> _To do_:
Your answer should be the data below, reproduced with nothing changed.

> _Exercise data_:
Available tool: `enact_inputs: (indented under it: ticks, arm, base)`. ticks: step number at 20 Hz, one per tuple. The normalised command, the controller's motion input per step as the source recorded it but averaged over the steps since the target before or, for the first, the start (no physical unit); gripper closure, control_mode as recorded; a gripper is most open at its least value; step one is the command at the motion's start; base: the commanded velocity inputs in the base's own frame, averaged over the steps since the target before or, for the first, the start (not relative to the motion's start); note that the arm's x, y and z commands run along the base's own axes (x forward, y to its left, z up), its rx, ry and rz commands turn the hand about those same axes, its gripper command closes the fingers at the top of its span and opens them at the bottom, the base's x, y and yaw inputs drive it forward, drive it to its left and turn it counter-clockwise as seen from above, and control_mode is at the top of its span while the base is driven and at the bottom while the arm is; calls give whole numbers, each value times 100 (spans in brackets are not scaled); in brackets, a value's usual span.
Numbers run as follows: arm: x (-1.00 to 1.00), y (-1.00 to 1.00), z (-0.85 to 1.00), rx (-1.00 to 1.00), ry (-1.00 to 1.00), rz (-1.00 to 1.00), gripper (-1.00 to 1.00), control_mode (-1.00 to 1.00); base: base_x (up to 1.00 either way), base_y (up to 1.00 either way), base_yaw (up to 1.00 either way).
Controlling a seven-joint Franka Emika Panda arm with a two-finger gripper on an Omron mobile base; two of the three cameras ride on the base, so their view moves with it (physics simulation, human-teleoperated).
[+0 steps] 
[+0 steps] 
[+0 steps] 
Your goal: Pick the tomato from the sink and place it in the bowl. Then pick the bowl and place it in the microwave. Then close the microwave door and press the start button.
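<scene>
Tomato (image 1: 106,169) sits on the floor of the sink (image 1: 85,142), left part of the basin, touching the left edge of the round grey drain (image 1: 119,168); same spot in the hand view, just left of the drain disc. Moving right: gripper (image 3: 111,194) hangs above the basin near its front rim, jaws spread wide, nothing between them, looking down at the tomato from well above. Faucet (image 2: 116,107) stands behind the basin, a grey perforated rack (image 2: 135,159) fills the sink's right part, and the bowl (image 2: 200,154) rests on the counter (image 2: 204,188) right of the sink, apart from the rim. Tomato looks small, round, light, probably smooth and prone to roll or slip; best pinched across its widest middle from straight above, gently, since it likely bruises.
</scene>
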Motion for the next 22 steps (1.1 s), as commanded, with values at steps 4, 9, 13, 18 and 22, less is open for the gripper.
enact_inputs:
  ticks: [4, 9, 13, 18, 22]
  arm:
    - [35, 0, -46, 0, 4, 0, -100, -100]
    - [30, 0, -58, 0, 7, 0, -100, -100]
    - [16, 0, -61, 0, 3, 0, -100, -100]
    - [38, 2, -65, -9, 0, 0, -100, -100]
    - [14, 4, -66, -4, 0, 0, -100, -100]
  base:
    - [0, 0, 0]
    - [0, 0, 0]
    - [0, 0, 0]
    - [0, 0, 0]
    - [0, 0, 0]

> _Written response_:
Available tool: `enact_inputs: (indented under it: ticks, arm, base)`. ticks: step number at 20 Hz, one per tuple. The normalised command, the controller's motion input per step as the source recorded it but averaged over the steps since the target before or, for the first, the start (no physical unit); gripper closure, control_mode as recorded; a gripper is most open at its least value; step one is the command at the motion's start; base: the commanded velocity inputs in the base's own frame, averaged over the steps since the target before or, for the first, the start (not relative to the motion's start); note that the arm's x, y and z commands run along the base's own axes (x forward, y to its left, z up), its rx, ry and rz commands turn the hand about those same axes, its gripper command closes the fingers at the top of its span and opens them at the bottom, the base's x, y and yaw inputs drive it forward, drive it to its left and turn it counter-clockwise as seen from above, and control_mode is at the top of its span while the base is driven and at the bottom while the arm is; calls give whole numbers, each value times 100 (spans in brackets are not scaled); in brackets, a value's usual span.
Numbers run as follows: arm: x (-1.00 to 1.00), y (-1.00 to 1.00), z (-0.85 to 1.00), rx (-1.00 to 1.00), ry (-1.00 to 1.00), rz (-1.00 to 1.00), gripper (-1.00 to 1.00), control_mode (-1.00 to 1.00); base: base_x (up to 1.00 either way), base_y (up to 1.00 either way), base_yaw (up to 1.00 either way).
Controlling a seven-joint Franka Emika Panda arm with a two-finger gripper on an Omron mobile base; two of the three cameras ride on the base, so their view moves with it (physics simulation, human-teleoperated).
[+0 steps] 
[+0 steps] 
[+0 steps] 
Your goal: Pick the tomato from the sink and place it in the bowl. Then pick the bowl and place it in the microwave. Then close the microwave door and press the start button.
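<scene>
Tomato (image 1: 106,169) sits on the floor of the sink (image 1: 85,142), left part of the basin, touching the left edge of the round grey drain (image 1: 119,168); same spot in the hand view, just left of the drain disc. Moving right: gripper (image 3: 111,194) hangs above the basin near its front rim, jaws spread wide, nothing between them, looking down at the tomato from well above. Faucet (image 2: 116,107) stands behind the basin, a grey perforated rack (image 2: 135,159) fills the sink's right part, and the bowl (image 2: 200,154) rests on the counter (image 2: 204,188) right of the sink, apart from the rim. Tomato looks small, round, light, probably smooth and prone to roll or slip; best pinched across its widest middle from straight above, gently, since it likely bruises.
</scene>
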Motion for the next 22 steps (1.1 s), as commanded, with values at steps 4, 9, 13, 18 and 22, less is open for the gripper.
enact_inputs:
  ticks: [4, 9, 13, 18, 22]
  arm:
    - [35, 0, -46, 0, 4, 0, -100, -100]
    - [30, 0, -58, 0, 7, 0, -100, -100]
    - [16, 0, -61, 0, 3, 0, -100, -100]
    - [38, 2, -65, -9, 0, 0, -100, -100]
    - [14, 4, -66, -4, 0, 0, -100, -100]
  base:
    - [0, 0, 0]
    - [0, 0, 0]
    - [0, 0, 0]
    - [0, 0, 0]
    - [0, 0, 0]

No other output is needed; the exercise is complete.